Author:    Zuowei Shen, Haizhao Yang, Shijun Zhang

Communications in Computational Physics, Vol. 28 (2020), Iss. 5 : pp. 1768–1811

Abstract

This paper quantitatively characterizes the approximation power of deep feed-forward neural networks (FNNs) in terms of the number of neurons.
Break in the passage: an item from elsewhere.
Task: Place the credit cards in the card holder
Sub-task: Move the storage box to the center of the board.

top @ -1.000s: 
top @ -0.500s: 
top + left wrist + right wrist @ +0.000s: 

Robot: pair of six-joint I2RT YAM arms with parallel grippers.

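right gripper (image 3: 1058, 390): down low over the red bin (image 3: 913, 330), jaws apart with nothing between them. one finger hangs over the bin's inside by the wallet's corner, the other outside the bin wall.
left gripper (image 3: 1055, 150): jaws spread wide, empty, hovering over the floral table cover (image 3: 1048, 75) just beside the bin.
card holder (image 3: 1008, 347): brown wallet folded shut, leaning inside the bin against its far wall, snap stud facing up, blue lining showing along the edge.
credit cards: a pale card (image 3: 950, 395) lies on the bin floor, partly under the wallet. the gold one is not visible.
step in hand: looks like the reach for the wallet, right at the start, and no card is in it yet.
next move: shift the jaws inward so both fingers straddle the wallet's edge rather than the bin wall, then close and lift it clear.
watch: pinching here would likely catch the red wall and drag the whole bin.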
It is shown by construction that ReLU FNNs with width $\mathcal{O}$(max{$d⌊N^{1/d}⌋$,$N$+1}) and depth $\mathcal{O}(L)$ can approximate an arbitrary Hölder continuous function of order $α∈(0,1]$ on $[0,1]^d$ with a nearly tight approximation rate $\mathcal{O}(\sqrt{d}N^{−2α/d}L^{−2α/d})$ measured in $L^p$ -norm for any $N,L∈\mathbb{N}^+$ and $p∈[1,∞]$. More generally for an arbitrary continuous function $f$ on $[0,1]^d$ with a modulus of continuity $ω_f (·)$, the constructive approximation rate is $\mathcal{O}(\sqrt{d}ω_f(N^{−2α/d}L^{−2α/d}))$. We also extend our analysis to $f$ on irregular domains or those localized in an ε-neighborhood of a $d_\mathcal{M}$-dimensional smooth manifold $\mathcal{M}⊆[0,1]^d$ with $d_\mathcal{M}≪d$. Especially, in the case of an essentially low-dimensional domain, we show an approximation rate $\mathcal{O}(ω_f(\frac{ε}{1−δ}\sqrt{\frac{d}{d_δ}}+ε)+\sqrt{d}ω_f(\frac{\sqrt{d}}{1−δ\sqrt{d_δ}}N^{−2α/d_δ}L^{−2α/d_δ})$ for ReLU FNNs to approximate $f$ in the $ε$-neighborhood, where $d_δ=\mathcal{O}(d_\mathcal{M}\frac{\rm{ln}(d/δ)}{δ^2})$ for any $δ∈(0,1)$ as a relative error for a projection to approximate an isometry when projecting $\mathcal{M}$ to a $d_δ$-dimensional domain.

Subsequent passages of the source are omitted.